セは中日、パは日本ハムに「お買い得」が多い理由
2つの「ベストナイン」に重複して入ったメンバーについて、広尾氏はこう言う。
「DeNAの山本祐大はBCリーグ経由でプロ入り7年目。昨年、東克樹と組んでバッテリー賞に輝いたことで覚醒。今シーズンは年俸2300万円ながら108試合に出場し、104安打、打率.291。終盤に右腕を骨折して規定打席到達とならなかったが、正捕手として3年連続Aクラス入りに導いた。
細川成也はDeNAでものにならなかったのを中日が現役ドラフト獲得。昨年は990万円の年俸でチーム最多の24本塁打を放った。今年は年俸4500万円に上がったが、156安打、打率.292で、12球団の4番でナンバー1の“お買い得”に。貧打の中日で使い続けてもらえたのも大きい」(広尾氏)

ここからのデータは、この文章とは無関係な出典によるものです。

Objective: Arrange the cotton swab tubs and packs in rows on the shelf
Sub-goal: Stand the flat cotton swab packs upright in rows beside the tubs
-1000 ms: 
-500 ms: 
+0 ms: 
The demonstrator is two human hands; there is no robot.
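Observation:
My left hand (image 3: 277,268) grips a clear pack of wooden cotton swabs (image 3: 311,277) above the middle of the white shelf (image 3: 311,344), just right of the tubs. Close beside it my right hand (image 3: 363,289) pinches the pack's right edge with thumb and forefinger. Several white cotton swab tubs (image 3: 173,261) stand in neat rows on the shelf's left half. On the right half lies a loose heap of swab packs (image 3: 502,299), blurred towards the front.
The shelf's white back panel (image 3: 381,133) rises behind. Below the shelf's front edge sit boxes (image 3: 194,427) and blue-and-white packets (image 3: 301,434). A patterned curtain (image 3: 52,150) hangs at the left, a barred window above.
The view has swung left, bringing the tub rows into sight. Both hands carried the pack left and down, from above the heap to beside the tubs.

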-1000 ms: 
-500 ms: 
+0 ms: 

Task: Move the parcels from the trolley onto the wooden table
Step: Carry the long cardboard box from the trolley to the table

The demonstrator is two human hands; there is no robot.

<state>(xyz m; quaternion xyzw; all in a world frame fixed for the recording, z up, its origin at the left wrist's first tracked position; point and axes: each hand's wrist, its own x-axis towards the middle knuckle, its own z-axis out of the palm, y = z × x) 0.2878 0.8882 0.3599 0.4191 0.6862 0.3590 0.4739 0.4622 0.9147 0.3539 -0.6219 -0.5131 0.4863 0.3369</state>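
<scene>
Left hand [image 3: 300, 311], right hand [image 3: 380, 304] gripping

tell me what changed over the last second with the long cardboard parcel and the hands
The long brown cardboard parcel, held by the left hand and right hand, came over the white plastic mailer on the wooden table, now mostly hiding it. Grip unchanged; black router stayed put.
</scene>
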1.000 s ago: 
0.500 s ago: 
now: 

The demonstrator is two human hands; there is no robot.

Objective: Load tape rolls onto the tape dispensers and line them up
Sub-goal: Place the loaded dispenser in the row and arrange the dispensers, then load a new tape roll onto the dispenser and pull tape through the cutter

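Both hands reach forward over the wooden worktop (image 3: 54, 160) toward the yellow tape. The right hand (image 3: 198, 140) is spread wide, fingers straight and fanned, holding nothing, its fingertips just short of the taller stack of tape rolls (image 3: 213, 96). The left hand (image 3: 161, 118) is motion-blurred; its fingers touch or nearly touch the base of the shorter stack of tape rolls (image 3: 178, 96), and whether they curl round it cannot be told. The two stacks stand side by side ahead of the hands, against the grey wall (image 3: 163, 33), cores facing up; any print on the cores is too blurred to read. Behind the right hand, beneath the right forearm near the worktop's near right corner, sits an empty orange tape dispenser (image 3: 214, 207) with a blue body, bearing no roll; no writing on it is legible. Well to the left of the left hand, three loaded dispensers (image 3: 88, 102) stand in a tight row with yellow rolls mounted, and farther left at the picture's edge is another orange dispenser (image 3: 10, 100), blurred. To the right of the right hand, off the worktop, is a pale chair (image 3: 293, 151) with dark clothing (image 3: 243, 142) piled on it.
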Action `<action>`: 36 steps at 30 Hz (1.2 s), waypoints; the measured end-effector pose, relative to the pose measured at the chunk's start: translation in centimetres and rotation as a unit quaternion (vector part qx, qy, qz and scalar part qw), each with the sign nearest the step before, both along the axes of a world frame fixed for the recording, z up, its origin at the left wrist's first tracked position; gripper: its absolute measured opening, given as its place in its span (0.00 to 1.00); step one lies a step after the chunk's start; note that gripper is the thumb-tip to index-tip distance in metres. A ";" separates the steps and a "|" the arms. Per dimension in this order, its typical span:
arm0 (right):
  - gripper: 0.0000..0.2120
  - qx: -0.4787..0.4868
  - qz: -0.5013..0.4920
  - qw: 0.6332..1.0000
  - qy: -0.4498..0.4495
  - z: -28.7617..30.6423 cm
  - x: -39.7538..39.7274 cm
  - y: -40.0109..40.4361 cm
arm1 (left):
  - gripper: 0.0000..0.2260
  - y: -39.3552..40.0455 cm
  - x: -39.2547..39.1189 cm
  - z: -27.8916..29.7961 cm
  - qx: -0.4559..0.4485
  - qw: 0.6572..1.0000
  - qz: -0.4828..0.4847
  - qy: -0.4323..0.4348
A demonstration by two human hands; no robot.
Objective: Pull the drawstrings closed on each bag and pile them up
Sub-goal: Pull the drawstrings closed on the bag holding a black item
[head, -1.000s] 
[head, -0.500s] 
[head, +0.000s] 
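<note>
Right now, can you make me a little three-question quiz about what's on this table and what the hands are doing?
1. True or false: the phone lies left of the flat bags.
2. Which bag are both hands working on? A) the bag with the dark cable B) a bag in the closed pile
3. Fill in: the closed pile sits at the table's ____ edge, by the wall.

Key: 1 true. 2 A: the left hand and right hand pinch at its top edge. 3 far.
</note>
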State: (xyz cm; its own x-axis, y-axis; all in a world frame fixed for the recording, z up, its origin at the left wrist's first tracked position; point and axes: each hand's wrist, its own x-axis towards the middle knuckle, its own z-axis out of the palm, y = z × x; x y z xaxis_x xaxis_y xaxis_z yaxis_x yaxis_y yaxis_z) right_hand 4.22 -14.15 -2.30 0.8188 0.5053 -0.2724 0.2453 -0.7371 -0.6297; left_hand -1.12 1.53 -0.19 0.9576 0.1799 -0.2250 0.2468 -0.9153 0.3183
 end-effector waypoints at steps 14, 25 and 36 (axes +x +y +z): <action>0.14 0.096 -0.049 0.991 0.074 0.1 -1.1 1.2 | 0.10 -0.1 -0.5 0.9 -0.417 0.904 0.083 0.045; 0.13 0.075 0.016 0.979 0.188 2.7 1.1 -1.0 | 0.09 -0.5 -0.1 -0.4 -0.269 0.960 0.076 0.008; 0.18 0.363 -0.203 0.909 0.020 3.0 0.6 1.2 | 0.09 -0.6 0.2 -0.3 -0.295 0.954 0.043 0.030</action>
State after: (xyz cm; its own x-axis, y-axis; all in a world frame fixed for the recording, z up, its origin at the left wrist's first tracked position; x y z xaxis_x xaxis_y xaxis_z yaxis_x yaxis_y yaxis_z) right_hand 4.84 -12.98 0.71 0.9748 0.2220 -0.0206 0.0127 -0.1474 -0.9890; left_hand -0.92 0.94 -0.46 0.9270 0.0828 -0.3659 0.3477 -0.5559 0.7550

「お買い得ベストナイン」の面々を見ると、セ・リーグは中日、パ・リーグは日本ハムの選手が目立つ。
「選ばれなかったメンバーでも特筆したいのは1安打あたり6万円で今季、最も“お買い得”だった日本ハムの水谷瞬(年俸560万円)。97試合出場で“お買い得ベストナイン”には入らなかったが、現役ドラフトでソフトバンクから移籍したプロ5年目。一軍未出場ながら新庄剛志監督がほれ込んで指名した選手です。
捕手の田宮裕涼も新庄監督が見出した選手。プロ6年目ですが、昨年のシーズン終盤に一軍へ昇格すると、プロ初本塁打を放った。年俸700万円ながら85安打、打率.277の数字を残している。年俸950万円の水野達稀も複数ポジションできる守りで新庄監督の信頼を得て、9番で勝負強さを発揮した。新庄監督は自分がほれ込むとブランド関係なく使い続ける。今年2位に入った日本ハムの成績は新庄監督の慧眼が出ている」(広尾氏)
セの投手で「お買い得ベストナイン」に入った巨人の井上温大は、11月27日の契約更改で今季の年俸670万円から約5倍増となる年俸3400万円でサインした。本家のベストナインのみならず、安い年俸でもチームに大きく貢献した選手に、もっと光が当たってもいいのかもしれない。